WORK REQUIRED » Scan the data below. Pull out each line where "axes" occurs.

GIVEN MATERIAL »
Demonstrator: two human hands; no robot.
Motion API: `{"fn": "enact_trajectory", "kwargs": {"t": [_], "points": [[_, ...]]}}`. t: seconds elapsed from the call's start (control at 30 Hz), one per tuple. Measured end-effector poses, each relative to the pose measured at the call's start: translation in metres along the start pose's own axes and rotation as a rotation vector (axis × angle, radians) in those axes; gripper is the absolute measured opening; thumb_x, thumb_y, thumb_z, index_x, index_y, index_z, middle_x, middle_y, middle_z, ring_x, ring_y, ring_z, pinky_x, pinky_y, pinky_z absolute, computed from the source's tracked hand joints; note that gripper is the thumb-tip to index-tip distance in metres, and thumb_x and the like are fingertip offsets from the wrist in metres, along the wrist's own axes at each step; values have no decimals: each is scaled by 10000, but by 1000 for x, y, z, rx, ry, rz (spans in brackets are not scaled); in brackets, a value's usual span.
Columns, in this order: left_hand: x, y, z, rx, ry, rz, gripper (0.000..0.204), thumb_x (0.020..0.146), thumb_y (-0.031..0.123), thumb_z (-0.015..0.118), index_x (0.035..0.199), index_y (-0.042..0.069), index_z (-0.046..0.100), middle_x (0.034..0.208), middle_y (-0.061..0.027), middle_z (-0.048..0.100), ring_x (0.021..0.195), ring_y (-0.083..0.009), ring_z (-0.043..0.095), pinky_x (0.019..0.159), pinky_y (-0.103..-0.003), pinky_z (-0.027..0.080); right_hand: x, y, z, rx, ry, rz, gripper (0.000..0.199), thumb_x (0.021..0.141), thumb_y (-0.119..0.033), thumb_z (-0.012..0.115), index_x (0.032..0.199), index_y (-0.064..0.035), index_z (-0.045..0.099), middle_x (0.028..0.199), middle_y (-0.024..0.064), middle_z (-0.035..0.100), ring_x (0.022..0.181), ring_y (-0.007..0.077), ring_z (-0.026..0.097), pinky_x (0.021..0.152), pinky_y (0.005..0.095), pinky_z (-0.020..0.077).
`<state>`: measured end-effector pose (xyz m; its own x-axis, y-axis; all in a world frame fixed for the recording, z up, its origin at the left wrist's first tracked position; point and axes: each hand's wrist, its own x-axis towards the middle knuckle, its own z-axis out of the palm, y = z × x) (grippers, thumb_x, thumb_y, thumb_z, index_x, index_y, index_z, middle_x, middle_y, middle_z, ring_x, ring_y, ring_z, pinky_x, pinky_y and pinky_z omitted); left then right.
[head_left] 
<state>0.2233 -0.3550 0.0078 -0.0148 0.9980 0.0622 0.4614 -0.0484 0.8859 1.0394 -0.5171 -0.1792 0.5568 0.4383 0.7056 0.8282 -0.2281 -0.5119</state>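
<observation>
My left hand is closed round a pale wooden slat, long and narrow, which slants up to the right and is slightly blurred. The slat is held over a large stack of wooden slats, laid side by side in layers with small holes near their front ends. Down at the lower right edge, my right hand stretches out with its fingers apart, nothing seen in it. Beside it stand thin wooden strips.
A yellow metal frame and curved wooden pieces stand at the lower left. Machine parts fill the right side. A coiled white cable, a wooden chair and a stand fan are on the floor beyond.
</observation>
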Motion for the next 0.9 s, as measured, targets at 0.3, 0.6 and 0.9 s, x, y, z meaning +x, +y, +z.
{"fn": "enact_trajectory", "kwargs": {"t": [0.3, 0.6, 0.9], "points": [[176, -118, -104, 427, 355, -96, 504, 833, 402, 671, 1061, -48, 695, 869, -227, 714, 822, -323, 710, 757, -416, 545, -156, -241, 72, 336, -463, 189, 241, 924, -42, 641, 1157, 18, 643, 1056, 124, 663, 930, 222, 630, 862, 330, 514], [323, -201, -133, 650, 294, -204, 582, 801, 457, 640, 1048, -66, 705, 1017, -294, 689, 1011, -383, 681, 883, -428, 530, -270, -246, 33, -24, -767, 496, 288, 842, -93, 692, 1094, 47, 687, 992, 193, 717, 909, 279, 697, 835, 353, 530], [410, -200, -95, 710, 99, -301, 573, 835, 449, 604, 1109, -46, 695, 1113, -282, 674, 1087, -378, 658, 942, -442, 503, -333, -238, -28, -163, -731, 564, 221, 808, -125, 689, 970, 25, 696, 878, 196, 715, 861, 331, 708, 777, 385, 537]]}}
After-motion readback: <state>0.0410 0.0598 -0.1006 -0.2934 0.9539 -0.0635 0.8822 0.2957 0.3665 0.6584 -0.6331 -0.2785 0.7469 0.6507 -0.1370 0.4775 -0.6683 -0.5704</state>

RESPONSE BOX »
Motion API: `{"fn": "enact_trajectory", "kwargs": {"t": [_], "points": [[_, ...]]}}`. t: seconds elapsed from the call's start (control at 30 Hz), one per tuple. Measured end-effector poses, each relative to the pose measured at the call's start: translation in metres along the start pose's own axes and rotation as a rotation vector (axis × angle, radians) in those axes; gripper is the absolute measured opening; thumb_x, thumb_y, thumb_z, index_x, index_y, index_z, middle_x, middle_y, middle_z, ring_x, ring_y, ring_z, pinky_x, pinky_y, pinky_z absolute, computed from the source's tracked hand joints; note that gripper is the thumb-tip to index-tip distance in metres, and thumb_x and the like are fingertip offsets from the wrist in metres, along the wrist's own axes at each step; values have no decimals: each is scaled by 10000, but by 1000 for x, y, z, rx, ry, rz (spans in brackets are not scaled); in brackets, a value's usual span.
`<state>`: measured end-effector pose (xyz m; its own x-axis, y-axis; all in a world frame fixed for the recording, z up, its origin at the left wrist's first tracked position; point and axes: each hand's wrist, its own x-axis towards the middle knuckle, its own z-axis out of the palm, y = z × x) (grippers, thumb_x, thumb_y, thumb_z, index_x, index_y, index_z, middle_x, middle_y, middle_z, ring_x, ring_y, ring_z, pinky_x, pinky_y and pinky_z omitted); left then right.

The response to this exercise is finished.